For Smith, the greatest landmark of success in King’s dream was the election of a Black president. “I can’t stress enough that we have made it to this point,” said Smith. She recalled listening to older Black people talk about how we [America] would never have a Black president, “but now this is a historical moment for us. To be able to experience that in my generation is just great.”
Along the march some carried flowers, others a banner and some a poster with a simple message “Keeping the Dream Alive.” As they marched from the corner of Cockerell Street, across the MLK bridge to Treadaway Boulevard and back, the crowd sang the words to the old spirituals We Will Overcome and Victory is Mine.

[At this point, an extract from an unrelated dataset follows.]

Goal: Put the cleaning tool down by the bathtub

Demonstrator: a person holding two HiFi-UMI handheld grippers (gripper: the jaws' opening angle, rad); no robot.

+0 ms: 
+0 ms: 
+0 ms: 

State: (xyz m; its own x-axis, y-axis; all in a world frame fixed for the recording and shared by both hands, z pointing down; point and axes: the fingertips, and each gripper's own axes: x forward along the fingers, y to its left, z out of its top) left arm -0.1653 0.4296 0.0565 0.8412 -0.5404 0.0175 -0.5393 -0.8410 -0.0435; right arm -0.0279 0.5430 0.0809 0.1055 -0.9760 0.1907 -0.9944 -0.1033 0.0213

The afternoon march wasn’t the only way Abilenians could celebrate the life of Martin Luther King Jr. The Abilene Black Chamber of Commerce supports an MLK banquet each year, and the 2012 theme was “A Community in Service.”
Two hundred people attended the banquet at the Abilene Civic Center including U.S. Representative Randy Neugebauer and Air Force Lt. Gen. Ronnie Hawkins Jr., the keynote speaker.
Hawkins encouraged the audience to continue to push for what King stood for and not become complacent in everday individualistic affairs.
More simply put were the words of Dismukes, “We still have to make sure we don’t stereotype or judge others. Treat them as equals.”